TSM Restore Hints

The links below take you to sections within this document


BASIC RESTORES

Date options on restores

Date options on restores can be a bit confusing. The first thing to remember, especially if you move between companies, is that there are various different date formats available in TSM. The date format is set in the TSM OPT file used by the TSM server. The default format is MM/DD/YYYY, other possibilities are DD-MM-YYYY, YYYY-MM-DD, DD.MM.YYY & YYYY.MM.DD.

There are three different types of date available for restores

TODATE will restore all ACTIVE and INACTIVE files backed up BEFORE the date specified
FROMDATE will restore all ACTIVE and INACTIVE files backed up AFTER the indicated date.
PITDATE will restore only the files that were ACTIVE on the day specified.

To use these effectively, you have to consider when a backup was taken. For example, you want to recover d:/mydir, as it was on July 4th, 2011. The backups run overnight, and usually complete by 06:00. The command to use would be

res d:/mydir/* -pitdate=07/05/2011 -pittime=07:00:00 -subdir=yes

You specify 07:00 on July 5th., to catch backups of files changed on July 4th., and that will get your directory back to as it was on the evening of July 4th.

PITDATE is slower than -FROMDATE & -TODATE, though it restores less data. That is because the -PITDATE option uses a different 'No-Query' Restore protocol. Your copygroup retention parameters determine how far back you can go with PITDATE. If you want to be able to take a server, or a directory back in time for 60 days, then you need to code

VEREXISTS=NOLIMIT
VERDELETED=NOLIMIT
RETEXTRA=60
RETONLY=60

back to top


How to recover a file with spaces in the name

Enclose the filepath in quotes. For example

restore "\\server name\c$\\PROGRAM FILES\COMMON FILES\file name.ext"
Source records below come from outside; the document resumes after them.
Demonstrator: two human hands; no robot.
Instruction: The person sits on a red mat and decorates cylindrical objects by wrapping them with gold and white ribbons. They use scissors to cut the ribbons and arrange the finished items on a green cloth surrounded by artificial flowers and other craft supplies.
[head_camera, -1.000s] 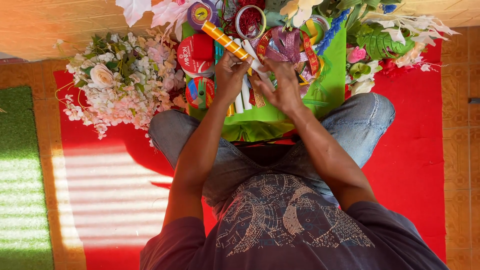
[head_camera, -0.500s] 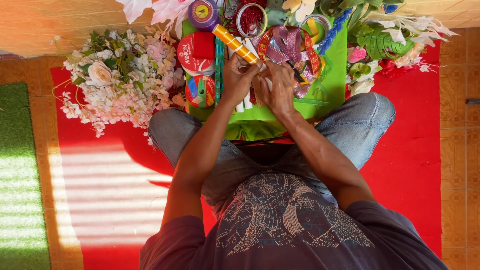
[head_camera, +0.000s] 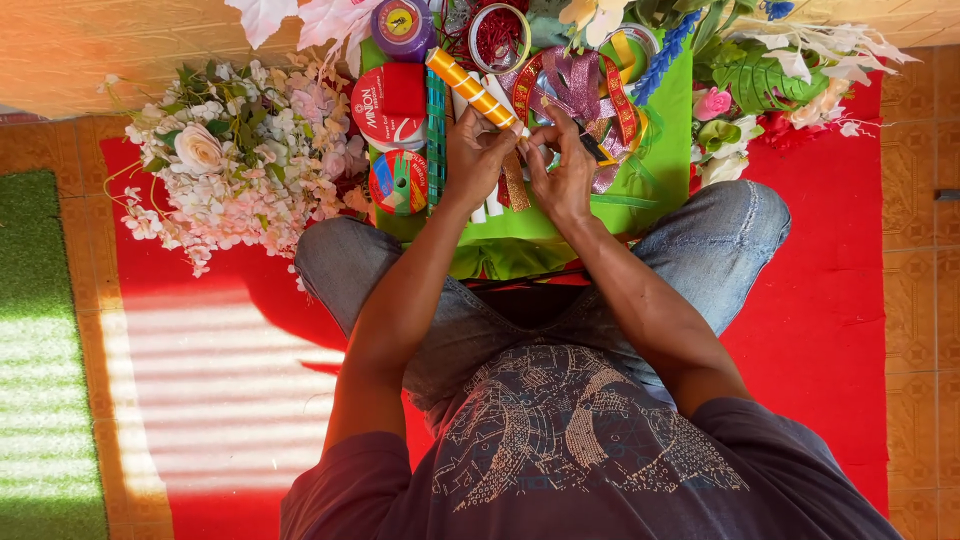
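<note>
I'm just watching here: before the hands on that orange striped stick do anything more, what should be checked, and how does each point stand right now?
1. Left hand grips the orange stick: ok.
2. Right hand meets the left at the stick's lower end: ok.
3. What the right fingers pinch: cannot tell.
4. Stick free of the red ribbon roll: ok.
5. Green cloth lies over the lap: ok.
6. White flowers lie away from both hands: ok.
</note>
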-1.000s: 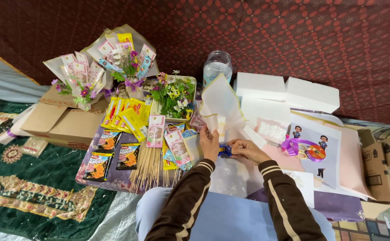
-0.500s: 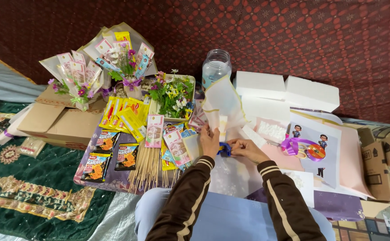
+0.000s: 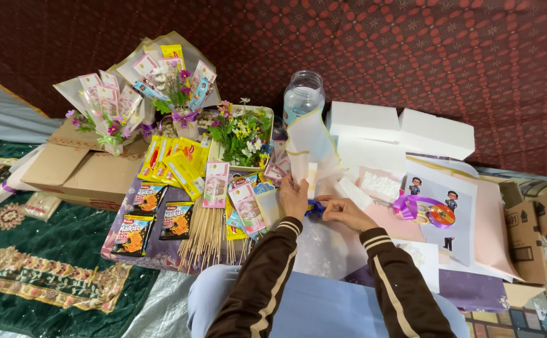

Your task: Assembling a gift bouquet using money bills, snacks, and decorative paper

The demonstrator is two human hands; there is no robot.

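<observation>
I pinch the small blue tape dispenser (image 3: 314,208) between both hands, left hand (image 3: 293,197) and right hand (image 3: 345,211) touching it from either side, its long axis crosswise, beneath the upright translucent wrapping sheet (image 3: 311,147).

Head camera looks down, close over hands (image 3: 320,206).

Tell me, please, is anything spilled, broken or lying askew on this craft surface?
Nothing is spilled or visibly broken. The yellow packets lie fanned and overlapping, and the wooden skewers splay loosely past the front edge. Both hands, left hand and right hand, meet at a small blue object.
</observation>
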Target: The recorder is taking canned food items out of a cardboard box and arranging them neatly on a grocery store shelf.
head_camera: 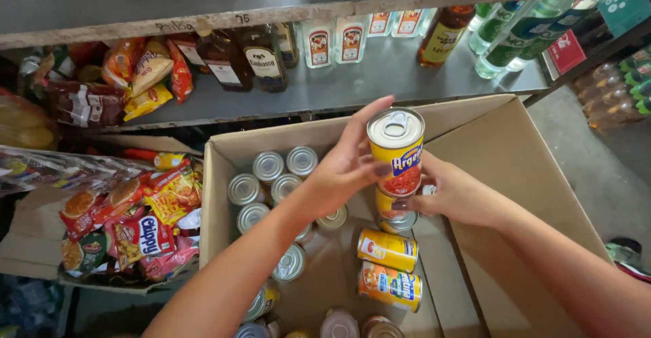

This applies in any circumstance where you have to specify files by name.

back to top


What is the difference between a no query restore and a standard restore?

TSM has two types of client restore, a 'classic' restore or a 'no query' restore. TSM will automatically decide which restore type to use, a Classic restore is used if the restore parameters specify any of 'latest', 'inactive', 'pick', 'fromdate' or 'todate' and a No Query restore is used for an unrestricted wildcard source file specification.

In a standard restore, the client queries the server for all objects that match the restore file specification. The server sends this information to the client, then the client sorts it so that tape mounts will be optimized. However, the time involved in getting the information from the server, then sorting it (before any data is actually restored), can be quite lengthy. Once the restore list is built, TSM requests the files from the server in groups where the group size is based on the TXNBytelimit setting on the client and the TXNGroupmax setting on the server. This used to work fine but can be a real problem if the file system cotains millions of files as it uses up client memory and so will cause system paging and performance issues.

A 'No query' restore lets the TSM server do the work: the client sends the restore file specification to the server, and the server starts restoring files as soon as it has found enough for a group, while at the same time building eligible files for the next group. The most visible benefit of no query restore is that data starts coming back from the server sooner than it does with 'classic' restore.

However, some Tivoli Storage Manager customers with large client file systems have reported performance problems when the NQR technique is used and only a few files qualify as restore candidates. In one case, it took the Tivoli Storage Manager server one hour to search through its database tables before eligible files were sent to the client. It is possible to force such a restore to use the classic method by specifiying the "-latest" option as part of the restore command pr by selecting the 'Disable No Query Restore method' check box in the client GUI.

back to top


How do you exclude files from a restore?

It is possible to do this using an undocumented command. All the usual caveats for undocumented commands apply: Test it first before you use it for real, and it it goes wrong, don't expect to get any support.

The command is

EXCLUDE.RESTORE file.name

back to top


Finding the tapes needed to restore a node

This is a common question and I've never seen a good answer. The following SQL query will show you all the backup tapes used by your node, but your restore will just want a sub-set of them. If anyone has a better answer I'd like to hear it.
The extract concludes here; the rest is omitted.